The return of the Melbourne International Jazz Festival, joining the Fremantle festival and jazz events as pat of the Sydney cultural festival, means the jazz calendar is back to full strength again this year.

While these festivals are mostly in January, the roster of visiting acts looked healthy well before the end of the year, not only with signings of the headline artists for the festivals but in touring activity independent of the fests. Chief among them was Sheila Jordan, Ralph Towner and Dave Douglas.

Husky-voiced Scandinavian singer Katrine Madsen, touring for Henk van Leeuwen, was one of the main attractions at the Fremantle festival in Perth. Other highlights were Perth percussionist Michael Pigneguy’s commissioned 40-minute opus based on C.Y. O’Connor, the civil engineer responsible for taking water to remote parts of Western Australia. British guitarist Gary Potter was also a festival highlight, as was New York’s Virginia Mayhew Quartet. It looks like festival manager Helen Matthews has consolidated the success of the inaugural event last year and it already is a valuable event in adding to tour possibilities for visiting artists doing the rounds in other parts of the country.
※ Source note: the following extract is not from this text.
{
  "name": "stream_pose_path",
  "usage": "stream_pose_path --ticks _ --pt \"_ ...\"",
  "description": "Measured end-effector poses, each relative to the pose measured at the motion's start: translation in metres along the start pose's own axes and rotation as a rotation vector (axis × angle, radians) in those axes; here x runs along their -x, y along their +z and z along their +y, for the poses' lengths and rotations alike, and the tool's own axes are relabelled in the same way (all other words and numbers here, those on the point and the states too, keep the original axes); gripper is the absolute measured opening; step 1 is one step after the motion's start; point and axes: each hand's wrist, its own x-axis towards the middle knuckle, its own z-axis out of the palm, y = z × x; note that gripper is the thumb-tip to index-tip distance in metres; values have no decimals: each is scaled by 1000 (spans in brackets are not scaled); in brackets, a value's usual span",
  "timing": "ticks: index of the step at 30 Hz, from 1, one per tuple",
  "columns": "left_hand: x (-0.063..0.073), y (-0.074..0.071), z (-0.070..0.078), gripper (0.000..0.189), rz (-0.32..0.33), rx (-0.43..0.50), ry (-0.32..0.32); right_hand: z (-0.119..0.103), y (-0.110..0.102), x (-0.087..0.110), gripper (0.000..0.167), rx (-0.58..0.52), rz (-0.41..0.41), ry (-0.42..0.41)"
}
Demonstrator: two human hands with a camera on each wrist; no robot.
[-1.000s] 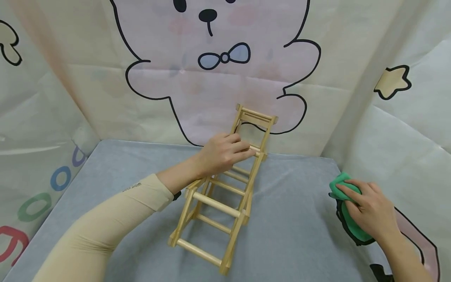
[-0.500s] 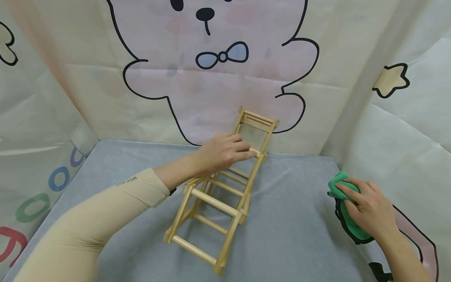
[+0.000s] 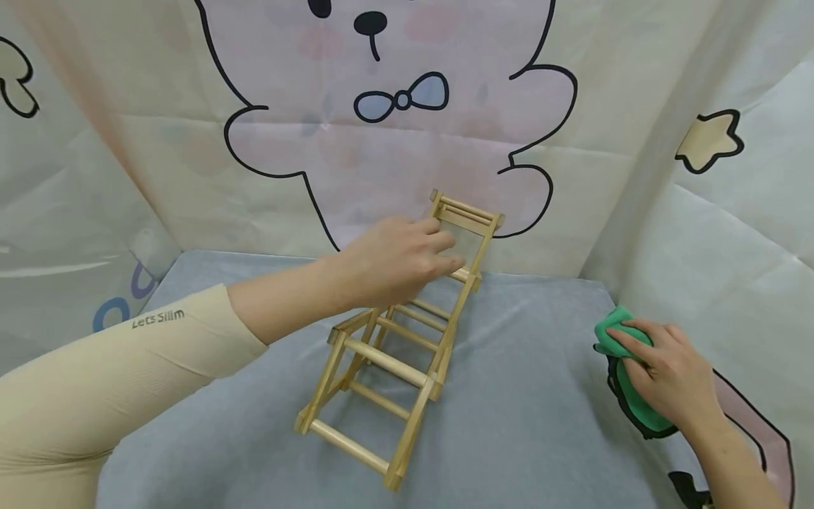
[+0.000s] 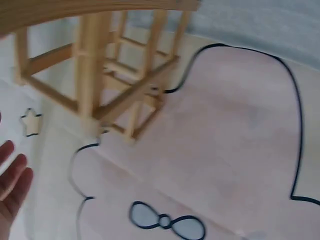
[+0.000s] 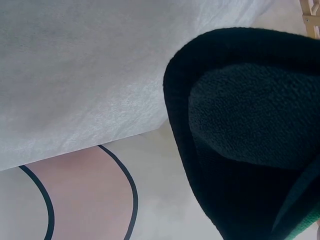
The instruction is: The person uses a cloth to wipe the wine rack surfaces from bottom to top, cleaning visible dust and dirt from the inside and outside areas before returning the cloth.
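A small pale wooden rack (image 3: 388, 364) with several rungs stands slantwise on the grey-blue cloth, its far end tall against the back wall. My left hand (image 3: 400, 261) is over the rack's upper part, near a crossbar. In the left wrist view, the fingers (image 4: 17, 185) look loose and spread, apart from the wood (image 4: 92, 75). To the right, my right hand (image 3: 668, 375) grips a green cloth item (image 3: 613, 332) with black trim. Seen up close in the right wrist view, its black-edged dark side (image 5: 250, 115) fills much of the frame; its exact kind is unclear.
Grey-blue cloth (image 3: 521, 396) covers the table. A printed sheet (image 3: 254, 141) with a bear drawing hangs behind, and further printed sheets (image 3: 750, 212) close in both sides. The right hand is close to the right-hand sheet.
My left hand has lifted off the rack's crossbar, and the left forearm has swung up. The rack's near end shifted slightly left. My right hand stays with the green cloth item.
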Motion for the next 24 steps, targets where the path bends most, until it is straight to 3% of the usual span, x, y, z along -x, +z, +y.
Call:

But missing from the likes of Katrine Madsen on the festival circuit is Chucho Valdes, the headline act for the Melbourne and Fremantle festivals and a leading drawcard in Sydney too. The Cuban pianist had to cancel, reportedly due to high blood pressure problems, having been advised by his doctors not to travel. He was replaced in the Fremantle festival by pianist Monty Alexander from New York.

“It’s the main act jinx,” cracked John Weber to the Age newspaper, the American pianist who was among the foreigners to make it ashore. It was his sixth visit to Australia. Singing legend Andy Bey was another highlight, here on his first visit.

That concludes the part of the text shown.